Rapidan Energy Group suggests that Saudi Arabia might start reducing its production cuts earlier than many oil market participants anticipate. The top global crude oil exporter is cautious about the risk of causing demand destruction due to excessively high prices.
This move follows the Saudi and OPEC+ production cuts, along with declining commercial crude inventories in the U.S., which have led to oil prices reaching their highest levels in months. The U.S. benchmark surged to a 13-month high, while Brent reached its highest price since November 2022, marking a new high for 2023.
Saudi Arabia recently extended its 1 million barrels per day (bpd) cut until December, with monthly reviews planned until the end of 2023.
According to Bob McNally, President of Rapidan Energy, Saudi Arabia’s intention is to prevent market overheating. McNally emphasized that they do not wish to deliberately tighten the market excessively because a price spike could lead to a collapse in demand and a subsequent market downturn.

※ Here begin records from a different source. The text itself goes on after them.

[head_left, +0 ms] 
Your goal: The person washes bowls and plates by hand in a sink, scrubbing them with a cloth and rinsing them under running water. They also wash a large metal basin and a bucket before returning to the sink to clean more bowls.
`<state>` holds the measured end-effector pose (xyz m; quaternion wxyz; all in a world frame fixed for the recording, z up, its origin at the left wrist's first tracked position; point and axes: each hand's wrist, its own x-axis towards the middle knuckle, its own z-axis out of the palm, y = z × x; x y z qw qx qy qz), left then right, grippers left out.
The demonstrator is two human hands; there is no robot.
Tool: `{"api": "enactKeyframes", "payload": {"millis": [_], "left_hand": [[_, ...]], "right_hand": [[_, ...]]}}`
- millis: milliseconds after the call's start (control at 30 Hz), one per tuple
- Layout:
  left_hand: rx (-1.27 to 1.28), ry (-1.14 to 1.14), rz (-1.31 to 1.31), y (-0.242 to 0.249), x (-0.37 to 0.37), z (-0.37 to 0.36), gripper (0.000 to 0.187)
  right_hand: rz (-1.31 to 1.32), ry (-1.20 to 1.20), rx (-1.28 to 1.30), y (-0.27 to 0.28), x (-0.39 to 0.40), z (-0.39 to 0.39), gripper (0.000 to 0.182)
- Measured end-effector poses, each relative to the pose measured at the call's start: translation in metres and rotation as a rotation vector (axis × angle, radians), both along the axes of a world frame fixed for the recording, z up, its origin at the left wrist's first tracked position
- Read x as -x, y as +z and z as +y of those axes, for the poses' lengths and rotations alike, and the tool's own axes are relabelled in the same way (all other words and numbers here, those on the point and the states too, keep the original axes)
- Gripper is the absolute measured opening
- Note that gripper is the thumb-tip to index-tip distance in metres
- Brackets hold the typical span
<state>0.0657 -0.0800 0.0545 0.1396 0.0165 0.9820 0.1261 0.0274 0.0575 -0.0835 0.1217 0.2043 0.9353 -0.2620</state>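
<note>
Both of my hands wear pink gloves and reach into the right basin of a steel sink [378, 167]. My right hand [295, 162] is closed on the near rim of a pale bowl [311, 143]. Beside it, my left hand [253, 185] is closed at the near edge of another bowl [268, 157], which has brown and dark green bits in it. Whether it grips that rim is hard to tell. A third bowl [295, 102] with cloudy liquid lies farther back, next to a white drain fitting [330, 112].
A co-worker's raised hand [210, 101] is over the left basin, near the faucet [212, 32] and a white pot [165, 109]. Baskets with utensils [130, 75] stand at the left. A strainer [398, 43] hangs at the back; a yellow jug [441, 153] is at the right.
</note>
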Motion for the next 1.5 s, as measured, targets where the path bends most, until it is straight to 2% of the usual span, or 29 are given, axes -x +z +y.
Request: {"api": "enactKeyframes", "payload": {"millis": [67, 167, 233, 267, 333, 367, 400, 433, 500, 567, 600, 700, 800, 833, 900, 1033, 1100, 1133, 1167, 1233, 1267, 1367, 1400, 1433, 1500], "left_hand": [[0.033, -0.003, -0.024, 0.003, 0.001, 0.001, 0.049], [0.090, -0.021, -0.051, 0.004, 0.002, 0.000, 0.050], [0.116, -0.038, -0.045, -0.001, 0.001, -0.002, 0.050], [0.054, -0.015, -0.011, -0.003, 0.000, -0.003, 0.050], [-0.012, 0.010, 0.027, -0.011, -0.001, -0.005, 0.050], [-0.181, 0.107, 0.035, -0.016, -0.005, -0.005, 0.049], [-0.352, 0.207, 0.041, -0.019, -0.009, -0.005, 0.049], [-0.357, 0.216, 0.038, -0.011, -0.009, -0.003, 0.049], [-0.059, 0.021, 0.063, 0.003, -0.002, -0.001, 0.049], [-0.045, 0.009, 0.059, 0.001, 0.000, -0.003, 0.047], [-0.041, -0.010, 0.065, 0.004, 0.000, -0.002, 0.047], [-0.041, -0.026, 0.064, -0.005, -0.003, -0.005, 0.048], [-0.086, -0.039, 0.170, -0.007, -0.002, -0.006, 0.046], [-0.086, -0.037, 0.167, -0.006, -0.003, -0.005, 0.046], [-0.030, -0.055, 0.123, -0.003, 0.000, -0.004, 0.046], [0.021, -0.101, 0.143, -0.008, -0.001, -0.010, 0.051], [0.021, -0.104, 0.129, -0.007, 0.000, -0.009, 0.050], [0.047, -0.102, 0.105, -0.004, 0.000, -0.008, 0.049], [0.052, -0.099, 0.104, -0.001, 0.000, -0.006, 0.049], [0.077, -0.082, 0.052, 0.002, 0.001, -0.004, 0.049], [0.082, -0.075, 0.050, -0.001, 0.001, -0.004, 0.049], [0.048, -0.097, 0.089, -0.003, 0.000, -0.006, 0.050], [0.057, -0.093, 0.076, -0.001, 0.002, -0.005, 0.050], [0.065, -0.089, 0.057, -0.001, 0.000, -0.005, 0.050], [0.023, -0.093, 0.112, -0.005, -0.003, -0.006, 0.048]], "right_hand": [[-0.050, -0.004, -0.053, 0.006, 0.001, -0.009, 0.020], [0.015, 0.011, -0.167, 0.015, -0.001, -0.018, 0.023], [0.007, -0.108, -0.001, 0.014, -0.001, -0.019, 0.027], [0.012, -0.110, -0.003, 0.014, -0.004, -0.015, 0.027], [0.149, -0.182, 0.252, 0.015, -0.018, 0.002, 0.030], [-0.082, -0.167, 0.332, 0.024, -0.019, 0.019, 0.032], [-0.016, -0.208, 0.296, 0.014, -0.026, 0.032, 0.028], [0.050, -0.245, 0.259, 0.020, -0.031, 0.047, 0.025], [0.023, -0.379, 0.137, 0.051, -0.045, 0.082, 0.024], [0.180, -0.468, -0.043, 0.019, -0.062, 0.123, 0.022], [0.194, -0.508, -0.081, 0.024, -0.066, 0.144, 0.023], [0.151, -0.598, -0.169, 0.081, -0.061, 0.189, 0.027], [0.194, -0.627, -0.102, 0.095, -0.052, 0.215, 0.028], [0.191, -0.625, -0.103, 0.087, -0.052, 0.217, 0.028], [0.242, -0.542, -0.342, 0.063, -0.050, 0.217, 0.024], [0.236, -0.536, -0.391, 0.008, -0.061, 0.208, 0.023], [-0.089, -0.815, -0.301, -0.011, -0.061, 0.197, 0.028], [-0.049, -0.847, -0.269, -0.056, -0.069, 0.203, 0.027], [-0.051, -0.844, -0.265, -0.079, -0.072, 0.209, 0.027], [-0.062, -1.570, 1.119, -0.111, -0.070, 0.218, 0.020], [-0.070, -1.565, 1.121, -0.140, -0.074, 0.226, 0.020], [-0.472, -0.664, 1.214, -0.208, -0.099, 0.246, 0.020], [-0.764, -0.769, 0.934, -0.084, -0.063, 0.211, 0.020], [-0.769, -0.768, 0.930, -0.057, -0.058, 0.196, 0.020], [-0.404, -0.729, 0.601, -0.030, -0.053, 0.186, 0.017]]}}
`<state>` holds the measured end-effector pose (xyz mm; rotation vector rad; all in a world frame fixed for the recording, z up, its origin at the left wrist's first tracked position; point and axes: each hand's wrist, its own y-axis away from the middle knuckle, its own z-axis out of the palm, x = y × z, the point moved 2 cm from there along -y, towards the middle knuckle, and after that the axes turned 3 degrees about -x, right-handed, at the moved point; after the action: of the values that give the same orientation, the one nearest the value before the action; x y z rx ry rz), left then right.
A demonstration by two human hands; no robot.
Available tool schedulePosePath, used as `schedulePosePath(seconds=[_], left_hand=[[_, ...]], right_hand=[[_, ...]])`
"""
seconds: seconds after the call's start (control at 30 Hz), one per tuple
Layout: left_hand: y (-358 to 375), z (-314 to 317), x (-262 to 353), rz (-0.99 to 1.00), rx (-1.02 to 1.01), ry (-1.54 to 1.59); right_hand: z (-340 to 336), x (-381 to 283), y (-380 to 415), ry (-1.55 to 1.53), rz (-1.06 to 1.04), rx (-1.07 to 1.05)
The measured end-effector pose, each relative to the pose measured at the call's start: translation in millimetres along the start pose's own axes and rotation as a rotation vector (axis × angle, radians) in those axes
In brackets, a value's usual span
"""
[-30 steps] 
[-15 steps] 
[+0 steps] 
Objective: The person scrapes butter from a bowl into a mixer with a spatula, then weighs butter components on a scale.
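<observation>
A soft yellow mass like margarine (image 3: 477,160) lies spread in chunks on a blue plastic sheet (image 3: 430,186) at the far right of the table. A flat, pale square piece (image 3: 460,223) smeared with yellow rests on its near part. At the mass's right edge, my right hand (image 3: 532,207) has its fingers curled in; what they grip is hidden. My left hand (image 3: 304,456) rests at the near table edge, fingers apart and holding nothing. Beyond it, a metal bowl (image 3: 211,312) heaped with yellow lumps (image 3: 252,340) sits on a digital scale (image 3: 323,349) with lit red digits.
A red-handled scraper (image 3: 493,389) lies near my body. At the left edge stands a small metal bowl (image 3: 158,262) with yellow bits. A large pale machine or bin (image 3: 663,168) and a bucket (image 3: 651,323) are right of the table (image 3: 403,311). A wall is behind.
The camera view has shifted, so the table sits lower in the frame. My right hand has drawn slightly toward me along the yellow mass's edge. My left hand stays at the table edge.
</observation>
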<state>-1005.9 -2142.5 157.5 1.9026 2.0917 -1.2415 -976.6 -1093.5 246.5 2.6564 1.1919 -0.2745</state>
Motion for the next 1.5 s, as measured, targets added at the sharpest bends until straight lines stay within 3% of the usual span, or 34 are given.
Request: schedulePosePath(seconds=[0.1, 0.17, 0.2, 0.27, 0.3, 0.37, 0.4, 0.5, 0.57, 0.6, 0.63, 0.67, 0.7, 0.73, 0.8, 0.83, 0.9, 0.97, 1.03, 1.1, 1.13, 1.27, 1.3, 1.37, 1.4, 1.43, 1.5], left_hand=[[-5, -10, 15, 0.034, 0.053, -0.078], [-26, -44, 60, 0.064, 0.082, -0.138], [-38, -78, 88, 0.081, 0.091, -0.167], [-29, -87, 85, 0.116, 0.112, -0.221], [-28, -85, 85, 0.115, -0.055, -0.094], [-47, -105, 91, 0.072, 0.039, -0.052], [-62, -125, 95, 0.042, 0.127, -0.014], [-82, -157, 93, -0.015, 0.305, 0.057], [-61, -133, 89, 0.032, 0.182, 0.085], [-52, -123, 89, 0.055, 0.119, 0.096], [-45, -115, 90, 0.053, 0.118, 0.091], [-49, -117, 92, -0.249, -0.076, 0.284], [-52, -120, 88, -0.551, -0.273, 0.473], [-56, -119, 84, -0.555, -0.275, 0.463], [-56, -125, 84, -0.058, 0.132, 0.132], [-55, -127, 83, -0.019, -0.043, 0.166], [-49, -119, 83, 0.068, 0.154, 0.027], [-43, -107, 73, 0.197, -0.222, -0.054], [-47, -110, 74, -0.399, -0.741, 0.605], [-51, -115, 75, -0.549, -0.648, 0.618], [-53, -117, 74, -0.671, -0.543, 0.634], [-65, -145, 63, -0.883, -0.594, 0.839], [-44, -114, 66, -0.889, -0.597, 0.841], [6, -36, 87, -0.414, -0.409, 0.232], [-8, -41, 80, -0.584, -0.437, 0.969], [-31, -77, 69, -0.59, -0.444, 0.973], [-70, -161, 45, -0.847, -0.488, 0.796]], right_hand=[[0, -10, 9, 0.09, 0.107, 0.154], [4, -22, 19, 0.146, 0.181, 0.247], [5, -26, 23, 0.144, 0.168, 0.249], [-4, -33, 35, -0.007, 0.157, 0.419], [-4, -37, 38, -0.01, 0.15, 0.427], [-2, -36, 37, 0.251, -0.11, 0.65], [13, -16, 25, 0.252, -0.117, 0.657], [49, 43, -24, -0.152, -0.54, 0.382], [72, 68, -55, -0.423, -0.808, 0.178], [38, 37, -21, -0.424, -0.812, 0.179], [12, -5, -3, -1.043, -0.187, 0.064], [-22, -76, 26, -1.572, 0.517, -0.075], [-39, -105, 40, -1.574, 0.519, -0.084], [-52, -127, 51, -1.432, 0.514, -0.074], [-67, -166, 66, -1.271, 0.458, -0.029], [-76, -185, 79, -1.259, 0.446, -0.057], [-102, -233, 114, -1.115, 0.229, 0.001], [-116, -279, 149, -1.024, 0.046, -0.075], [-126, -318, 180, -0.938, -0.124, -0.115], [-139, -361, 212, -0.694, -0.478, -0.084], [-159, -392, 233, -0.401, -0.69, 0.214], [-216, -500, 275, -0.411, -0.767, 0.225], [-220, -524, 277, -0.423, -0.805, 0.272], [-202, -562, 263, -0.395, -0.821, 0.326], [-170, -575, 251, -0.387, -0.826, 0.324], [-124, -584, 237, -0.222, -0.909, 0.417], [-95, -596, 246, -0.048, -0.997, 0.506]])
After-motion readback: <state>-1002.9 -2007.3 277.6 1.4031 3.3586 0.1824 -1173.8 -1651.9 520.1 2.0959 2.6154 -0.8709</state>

McNally suggested that the prudent approach to controlling prices is for Saudi Arabia and OPEC+ to signal that they have made their point and discouraged speculative shorts from the market.
Warren Patterson, Head of Commodities Strategy at ING, also noted that while the oil price rally may have room to continue, sustaining a price above $100 per barrel for Brent may not be feasible. He cautioned that OPEC+ should be cautious about tightening the oil market excessively, as pushing prices to levels where there is a higher risk of demand destruction would not be in their best interest.
Patterson added that OPEC+ is likely to continue reviewing supply cuts monthly, which could lead to a gradual easing of additional voluntary cuts by the group, particularly by Saudi Arabia, to alleviate pressure on the market.